Delegation and Destruction
AI’s existential threat to humanity is real. Can we resist the temptation?

We are delighted to feature Francis Fukuyama in the pages of Persuasion once again. Some of you may not know that he writes a regular column, “Frankly Fukuyama,” which is proudly part of the Persuasion family.
To receive all of Frank’s writing—and to get articles from American Purpose, the magazine he founded, and its culture-focused podcast, Bookstack—simply click on “Email preferences” below and make sure you toggle on the relevant buttons.
As I’ve learned more about what the future of AI might look like, I’ve come to better appreciate the real dangers that this technology poses. There were always two ways in which AI could be misused. The first is happening now: AI technologies like deep fakes are already widely in circulation. My Instagram feed is full of videos of things I am sure never happened like catastrophic building collapses or MAGA celebrities explaining how wrong they were. It is, however, nearly impossible to verify whether or not they are real. This kind of manipulation is going to further undermine trust in institutions and exacerbate polarization. There are plenty of other malign uses to which sophisticated AI can be put, like raiding your bank account and launching devastating cyber-attacks on basic infrastructure. Bad actors are everywhere.
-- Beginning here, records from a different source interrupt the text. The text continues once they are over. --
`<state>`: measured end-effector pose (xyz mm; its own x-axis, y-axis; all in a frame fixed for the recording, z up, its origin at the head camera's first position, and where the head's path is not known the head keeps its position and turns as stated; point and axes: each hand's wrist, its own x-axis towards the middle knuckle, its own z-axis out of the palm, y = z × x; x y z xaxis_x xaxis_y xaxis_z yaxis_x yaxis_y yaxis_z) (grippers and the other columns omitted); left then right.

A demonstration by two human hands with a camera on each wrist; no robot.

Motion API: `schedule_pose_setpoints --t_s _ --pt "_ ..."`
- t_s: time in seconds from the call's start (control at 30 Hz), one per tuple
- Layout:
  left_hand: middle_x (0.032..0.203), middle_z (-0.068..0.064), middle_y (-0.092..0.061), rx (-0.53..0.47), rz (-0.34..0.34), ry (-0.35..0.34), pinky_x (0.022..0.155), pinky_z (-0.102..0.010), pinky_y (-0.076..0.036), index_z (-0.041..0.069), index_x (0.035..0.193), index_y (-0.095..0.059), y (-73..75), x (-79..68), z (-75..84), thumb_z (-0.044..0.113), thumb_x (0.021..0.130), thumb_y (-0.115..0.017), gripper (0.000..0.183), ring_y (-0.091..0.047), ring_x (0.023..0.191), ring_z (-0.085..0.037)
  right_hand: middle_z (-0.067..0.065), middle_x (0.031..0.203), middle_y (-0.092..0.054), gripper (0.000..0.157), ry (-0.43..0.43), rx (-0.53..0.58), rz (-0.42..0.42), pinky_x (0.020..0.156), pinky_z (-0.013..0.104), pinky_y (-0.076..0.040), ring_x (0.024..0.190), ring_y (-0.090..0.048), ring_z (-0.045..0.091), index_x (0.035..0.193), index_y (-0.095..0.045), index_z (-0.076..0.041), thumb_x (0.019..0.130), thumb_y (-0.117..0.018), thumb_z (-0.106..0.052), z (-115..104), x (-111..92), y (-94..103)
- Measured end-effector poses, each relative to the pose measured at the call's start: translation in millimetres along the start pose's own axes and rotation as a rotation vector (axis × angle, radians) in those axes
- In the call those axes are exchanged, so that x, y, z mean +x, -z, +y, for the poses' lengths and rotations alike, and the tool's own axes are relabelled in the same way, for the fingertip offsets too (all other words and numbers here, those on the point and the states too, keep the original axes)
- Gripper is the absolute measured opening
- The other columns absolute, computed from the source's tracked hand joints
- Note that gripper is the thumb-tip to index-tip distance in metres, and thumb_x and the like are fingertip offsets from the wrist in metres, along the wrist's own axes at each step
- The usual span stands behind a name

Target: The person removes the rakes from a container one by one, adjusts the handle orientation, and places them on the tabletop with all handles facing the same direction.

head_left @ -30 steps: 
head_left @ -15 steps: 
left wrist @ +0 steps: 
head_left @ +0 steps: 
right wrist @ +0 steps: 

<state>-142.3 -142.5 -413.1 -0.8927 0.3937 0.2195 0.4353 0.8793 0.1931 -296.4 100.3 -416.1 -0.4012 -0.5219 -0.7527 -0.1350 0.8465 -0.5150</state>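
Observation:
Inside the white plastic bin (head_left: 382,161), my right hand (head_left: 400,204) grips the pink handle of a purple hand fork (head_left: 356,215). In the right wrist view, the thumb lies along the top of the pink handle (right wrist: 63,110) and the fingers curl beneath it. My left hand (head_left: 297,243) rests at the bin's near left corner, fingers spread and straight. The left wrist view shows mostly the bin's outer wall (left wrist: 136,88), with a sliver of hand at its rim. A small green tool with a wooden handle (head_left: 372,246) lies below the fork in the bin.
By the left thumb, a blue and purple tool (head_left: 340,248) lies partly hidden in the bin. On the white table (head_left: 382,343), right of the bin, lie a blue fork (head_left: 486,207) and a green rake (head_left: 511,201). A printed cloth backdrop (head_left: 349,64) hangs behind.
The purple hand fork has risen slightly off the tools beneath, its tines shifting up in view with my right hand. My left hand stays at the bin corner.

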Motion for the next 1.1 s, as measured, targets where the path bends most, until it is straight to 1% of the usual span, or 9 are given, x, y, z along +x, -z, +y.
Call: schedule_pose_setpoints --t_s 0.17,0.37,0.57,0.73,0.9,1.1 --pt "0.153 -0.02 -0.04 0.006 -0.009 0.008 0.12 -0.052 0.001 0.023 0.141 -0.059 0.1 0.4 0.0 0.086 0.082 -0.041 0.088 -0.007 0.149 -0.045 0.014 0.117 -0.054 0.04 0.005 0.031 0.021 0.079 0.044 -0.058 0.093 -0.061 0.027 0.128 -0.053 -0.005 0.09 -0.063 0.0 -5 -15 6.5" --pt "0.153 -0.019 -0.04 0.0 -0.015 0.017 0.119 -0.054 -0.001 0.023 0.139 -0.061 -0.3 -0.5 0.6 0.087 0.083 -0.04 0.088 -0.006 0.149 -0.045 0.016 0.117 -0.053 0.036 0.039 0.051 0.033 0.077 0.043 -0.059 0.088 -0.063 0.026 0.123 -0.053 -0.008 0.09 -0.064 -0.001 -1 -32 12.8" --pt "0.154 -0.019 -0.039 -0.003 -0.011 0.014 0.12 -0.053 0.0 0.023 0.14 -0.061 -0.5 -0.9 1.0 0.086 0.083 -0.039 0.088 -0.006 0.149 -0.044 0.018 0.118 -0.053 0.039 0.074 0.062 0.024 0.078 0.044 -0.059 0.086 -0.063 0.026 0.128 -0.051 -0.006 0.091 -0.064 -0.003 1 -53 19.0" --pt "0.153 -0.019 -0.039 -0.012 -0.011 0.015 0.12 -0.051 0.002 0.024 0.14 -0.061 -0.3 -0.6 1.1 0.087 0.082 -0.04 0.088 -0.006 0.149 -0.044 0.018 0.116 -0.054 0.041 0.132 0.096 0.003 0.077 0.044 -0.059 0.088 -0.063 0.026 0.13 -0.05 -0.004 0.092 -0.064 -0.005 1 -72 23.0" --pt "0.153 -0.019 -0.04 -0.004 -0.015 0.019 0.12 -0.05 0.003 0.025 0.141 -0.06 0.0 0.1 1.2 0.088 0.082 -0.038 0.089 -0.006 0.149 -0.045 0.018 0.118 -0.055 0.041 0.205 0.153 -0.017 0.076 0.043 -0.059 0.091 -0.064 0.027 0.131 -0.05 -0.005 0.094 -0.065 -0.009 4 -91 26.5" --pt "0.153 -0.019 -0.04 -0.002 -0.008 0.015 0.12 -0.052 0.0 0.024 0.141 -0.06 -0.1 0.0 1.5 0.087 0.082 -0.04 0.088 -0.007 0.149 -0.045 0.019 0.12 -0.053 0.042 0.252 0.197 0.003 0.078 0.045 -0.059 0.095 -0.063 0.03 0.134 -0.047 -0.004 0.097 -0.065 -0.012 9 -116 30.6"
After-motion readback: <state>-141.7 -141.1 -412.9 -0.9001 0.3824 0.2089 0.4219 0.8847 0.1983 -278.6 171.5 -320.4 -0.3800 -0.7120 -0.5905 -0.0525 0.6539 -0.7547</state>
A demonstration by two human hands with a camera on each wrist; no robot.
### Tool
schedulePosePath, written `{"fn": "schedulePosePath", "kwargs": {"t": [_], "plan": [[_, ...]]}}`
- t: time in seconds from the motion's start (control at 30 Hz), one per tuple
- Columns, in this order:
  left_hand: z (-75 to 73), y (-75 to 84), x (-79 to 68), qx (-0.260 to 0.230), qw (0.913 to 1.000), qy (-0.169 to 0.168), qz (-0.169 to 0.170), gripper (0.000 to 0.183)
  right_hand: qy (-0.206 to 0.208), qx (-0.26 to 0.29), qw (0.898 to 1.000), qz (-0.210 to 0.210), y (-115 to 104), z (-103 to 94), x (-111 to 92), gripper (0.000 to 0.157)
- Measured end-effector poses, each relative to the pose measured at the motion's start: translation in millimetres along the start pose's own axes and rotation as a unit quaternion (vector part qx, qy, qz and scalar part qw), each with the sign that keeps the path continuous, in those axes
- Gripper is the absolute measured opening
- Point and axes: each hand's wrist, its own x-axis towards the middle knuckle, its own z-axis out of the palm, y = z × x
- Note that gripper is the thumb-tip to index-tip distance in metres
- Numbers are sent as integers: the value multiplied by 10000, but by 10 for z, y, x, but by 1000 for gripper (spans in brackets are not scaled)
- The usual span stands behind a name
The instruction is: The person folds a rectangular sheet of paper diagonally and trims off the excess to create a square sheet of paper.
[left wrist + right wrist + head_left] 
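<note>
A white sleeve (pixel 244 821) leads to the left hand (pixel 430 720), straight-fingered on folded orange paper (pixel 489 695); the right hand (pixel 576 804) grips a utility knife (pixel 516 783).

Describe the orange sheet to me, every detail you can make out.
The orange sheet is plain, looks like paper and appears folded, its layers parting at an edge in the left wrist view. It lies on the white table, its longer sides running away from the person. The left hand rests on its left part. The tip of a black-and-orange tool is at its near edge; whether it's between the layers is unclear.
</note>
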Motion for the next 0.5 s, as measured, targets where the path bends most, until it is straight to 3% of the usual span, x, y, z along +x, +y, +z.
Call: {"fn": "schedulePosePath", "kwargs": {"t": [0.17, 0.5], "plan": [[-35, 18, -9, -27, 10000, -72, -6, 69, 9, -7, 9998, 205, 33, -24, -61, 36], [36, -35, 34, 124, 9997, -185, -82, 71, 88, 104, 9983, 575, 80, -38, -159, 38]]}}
The other kind of fear, which I always had trouble understanding, was the “existential” threat AI posed to humanity as a whole. This seemed entirely in the realm of science fiction. I did not understand how human beings would not be able to hit the “off” switch on any machine that was running wild. But having thought about it further, I think that this larger threat is in fact very real, and there is a clear pathway by which something disastrous could happen.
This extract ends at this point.